By now, it feels like almost everybody has heard about Minghui Yu, the Graduate student who died a couple of nights ago right on Broadway. Or at least everybody in the Asian community. My parents, from hundreds of miles away, called me with worry to warn me not to go out at night. My uncle, living in Providence, called me for the first time in weeks when he heard about it. Two Chinese girls during lunch were discussing the details of his accident.

It seems like it is the circumstances of his death, and not the death itself, that has shocked us the most. His tragic story brought us the rude awakening that we, as Columbia students, were not safe in the Morningside Heights neighbourhood.

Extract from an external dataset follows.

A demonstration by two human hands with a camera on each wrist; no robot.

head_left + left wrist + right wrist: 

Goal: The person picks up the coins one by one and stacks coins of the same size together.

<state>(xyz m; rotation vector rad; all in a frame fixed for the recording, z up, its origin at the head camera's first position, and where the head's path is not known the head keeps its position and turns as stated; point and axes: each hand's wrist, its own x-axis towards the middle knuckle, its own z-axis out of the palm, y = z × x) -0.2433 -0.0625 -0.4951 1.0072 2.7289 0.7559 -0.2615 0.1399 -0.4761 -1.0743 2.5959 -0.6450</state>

Conversations about his death around me weren’t centered around Yu, but focused rather on the facts: the racist fact that he was harassed by two black teenagers (my parents), the sexist fact that it was a male that was assaulted (Barnard girls), the academic fact that he was a promising statistician (the University). Buried among these was a muted sigh of relief that “thank goodness it wasn’t me”.

There was a vigil held in memoriam of what we are told was a bright student who was a leader among his peers. I thought about going to show my respects, to comfort and to be comforted among the mass of student mourners. But, as I walked by Low Plaza on my hurried way to dinner, it just didn’t feel right to join the procession. I felt for his death, but more so for the loss experienced by his family and his girlfriend. In a strange kind of racial unity, I couldn’t help but empathize and mourn in a simple way, even when I had no idea he existed until his death.

The idea of mourning as a result of race troubled me, and kept me from discussing Yu’s death in any way. I felt like a fraud at a funeral; the one mourner who didn’t know the deceased but came anyways as part of the crowd. Come to think of it, how can most people, Presbo included, express sincere condolences when they didn’t even personally know Yu? Somehow, amidst all these facts and circumstances, the person that Minghui Yu was in life, was lost in his death. More than half of his facebook wall is filled with RIP messages, mostly from people remain unknown to him. What bothers me is not our unity in our grief for the loss of his life, but rather the popularity of the mere act (or facade) of mourning that can strip this tragedy of true meaning.

My feelings, what I can honestly say are only shades of sorrow, go out to the parents, girlfriend and friends he left behind. I truly hope that they are able to find strength and solace through this difficult time.